Exercise prompt. Starting with the line that holds "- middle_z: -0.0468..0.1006" and stopping after the line that holds "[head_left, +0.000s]", repeat the lines below word for word, without the pictures.
──────── Input data ────────
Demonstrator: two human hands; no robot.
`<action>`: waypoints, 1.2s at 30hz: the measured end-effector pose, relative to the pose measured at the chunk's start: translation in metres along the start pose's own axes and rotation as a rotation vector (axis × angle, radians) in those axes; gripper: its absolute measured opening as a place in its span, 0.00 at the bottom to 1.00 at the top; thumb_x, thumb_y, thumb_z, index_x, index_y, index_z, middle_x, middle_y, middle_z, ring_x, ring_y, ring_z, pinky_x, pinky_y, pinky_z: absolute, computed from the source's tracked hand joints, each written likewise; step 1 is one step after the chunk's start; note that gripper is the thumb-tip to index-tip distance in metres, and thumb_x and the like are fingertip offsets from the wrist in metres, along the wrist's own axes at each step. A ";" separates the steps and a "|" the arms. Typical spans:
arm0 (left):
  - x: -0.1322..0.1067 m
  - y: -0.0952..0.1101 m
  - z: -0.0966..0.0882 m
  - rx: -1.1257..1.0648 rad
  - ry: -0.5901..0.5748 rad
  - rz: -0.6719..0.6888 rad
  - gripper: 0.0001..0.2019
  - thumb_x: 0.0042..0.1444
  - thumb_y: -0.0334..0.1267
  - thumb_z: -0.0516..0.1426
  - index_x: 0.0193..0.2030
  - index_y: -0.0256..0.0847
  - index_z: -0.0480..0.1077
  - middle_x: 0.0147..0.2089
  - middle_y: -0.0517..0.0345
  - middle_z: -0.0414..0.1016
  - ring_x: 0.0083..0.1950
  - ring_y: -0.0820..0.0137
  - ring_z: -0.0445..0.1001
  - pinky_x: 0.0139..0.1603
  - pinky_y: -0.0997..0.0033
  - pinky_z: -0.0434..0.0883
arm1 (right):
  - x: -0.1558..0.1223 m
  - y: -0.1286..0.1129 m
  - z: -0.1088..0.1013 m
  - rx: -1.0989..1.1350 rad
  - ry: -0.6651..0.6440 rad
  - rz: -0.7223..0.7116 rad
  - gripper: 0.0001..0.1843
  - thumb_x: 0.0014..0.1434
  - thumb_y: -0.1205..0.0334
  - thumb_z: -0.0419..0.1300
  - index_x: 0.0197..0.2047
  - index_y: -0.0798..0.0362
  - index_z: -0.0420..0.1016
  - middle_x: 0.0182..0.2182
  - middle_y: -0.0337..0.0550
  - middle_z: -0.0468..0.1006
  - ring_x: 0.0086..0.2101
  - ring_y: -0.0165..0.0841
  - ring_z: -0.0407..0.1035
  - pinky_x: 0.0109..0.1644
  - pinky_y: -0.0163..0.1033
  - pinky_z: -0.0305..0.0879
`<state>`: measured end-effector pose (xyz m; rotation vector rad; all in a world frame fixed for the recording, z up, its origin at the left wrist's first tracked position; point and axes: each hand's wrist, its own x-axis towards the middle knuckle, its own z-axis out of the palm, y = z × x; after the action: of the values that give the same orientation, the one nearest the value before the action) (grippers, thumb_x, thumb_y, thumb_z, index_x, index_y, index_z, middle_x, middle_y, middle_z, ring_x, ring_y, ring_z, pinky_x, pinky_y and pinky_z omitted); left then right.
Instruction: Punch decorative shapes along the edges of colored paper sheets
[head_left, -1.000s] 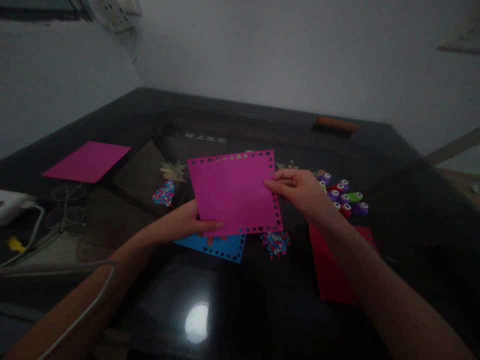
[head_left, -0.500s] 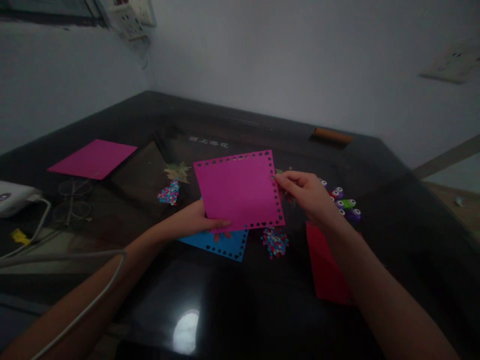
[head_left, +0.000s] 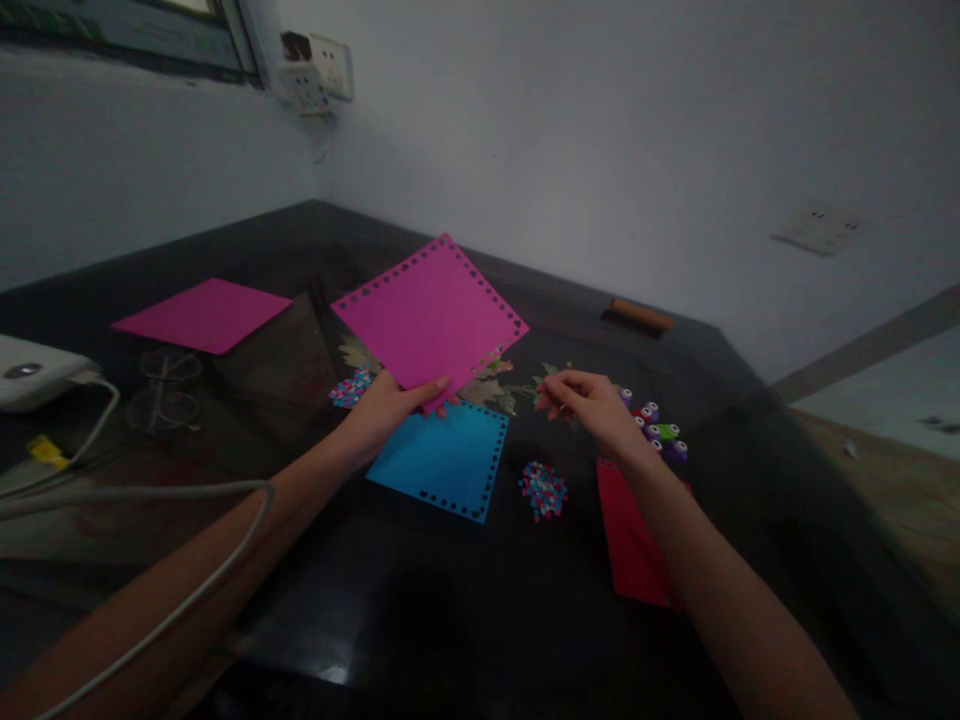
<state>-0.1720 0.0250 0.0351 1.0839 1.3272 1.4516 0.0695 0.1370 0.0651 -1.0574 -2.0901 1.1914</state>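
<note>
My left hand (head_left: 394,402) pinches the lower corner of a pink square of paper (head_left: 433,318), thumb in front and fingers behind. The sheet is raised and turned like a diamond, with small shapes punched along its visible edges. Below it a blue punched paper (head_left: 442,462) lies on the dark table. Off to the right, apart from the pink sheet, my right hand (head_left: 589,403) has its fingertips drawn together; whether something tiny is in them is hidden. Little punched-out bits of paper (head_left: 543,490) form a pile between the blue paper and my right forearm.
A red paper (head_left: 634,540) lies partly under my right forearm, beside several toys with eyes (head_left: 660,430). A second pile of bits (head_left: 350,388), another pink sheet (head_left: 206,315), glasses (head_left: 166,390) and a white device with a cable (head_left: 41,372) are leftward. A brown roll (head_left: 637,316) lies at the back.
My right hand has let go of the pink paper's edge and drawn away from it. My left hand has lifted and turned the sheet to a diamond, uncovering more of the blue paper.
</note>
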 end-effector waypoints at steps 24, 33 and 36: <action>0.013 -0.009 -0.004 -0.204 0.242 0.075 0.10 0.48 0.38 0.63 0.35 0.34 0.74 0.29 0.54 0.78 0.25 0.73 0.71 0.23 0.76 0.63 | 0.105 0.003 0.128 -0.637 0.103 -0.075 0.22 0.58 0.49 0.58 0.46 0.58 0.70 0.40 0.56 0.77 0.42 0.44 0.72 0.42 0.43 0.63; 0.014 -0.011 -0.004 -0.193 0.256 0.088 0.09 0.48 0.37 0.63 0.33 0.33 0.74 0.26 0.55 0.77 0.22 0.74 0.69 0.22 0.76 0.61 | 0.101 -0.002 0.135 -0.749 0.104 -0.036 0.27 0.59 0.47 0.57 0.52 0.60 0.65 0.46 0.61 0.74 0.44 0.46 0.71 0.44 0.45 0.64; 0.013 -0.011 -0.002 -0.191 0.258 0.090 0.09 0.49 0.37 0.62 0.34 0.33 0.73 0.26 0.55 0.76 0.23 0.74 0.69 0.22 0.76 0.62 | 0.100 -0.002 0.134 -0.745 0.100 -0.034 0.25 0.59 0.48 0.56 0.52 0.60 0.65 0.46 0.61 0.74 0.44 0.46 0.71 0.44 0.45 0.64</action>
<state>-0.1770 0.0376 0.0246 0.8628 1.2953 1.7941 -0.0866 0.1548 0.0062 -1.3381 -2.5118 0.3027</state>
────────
Task result.
  - middle_z: -0.0468..0.1006
  - ring_x: 0.0086..0.2101
  - ring_y: -0.0165..0.0841
  - ring_z: -0.0407..0.1035
  - pinky_x: 0.0109..0.1644
  - pinky_y: -0.0163..0.1033
  - pinky_z: -0.0305..0.0879
`<state>`: measured end-effector pose (xyz m; rotation vector rad; all in a world frame fixed for the recording, z up, its origin at the left wrist's first tracked position; point and axes: each hand's wrist, its own x-axis towards the middle knuckle, its own z-axis out of the palm, y = z × x; after the action: of the values that give the same orientation, the one nearest the value before the action) (grippers, thumb_x, thumb_y, thumb_z, index_x, index_y, index_z, middle_x, middle_y, middle_z, ring_x, ring_y, ring_z, pinky_x, pinky_y and pinky_z omitted); left then right.
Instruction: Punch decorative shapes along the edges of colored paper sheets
[head_left, -1.000s] 
[head_left, -0.500s] 
[head_left, +0.000s] 

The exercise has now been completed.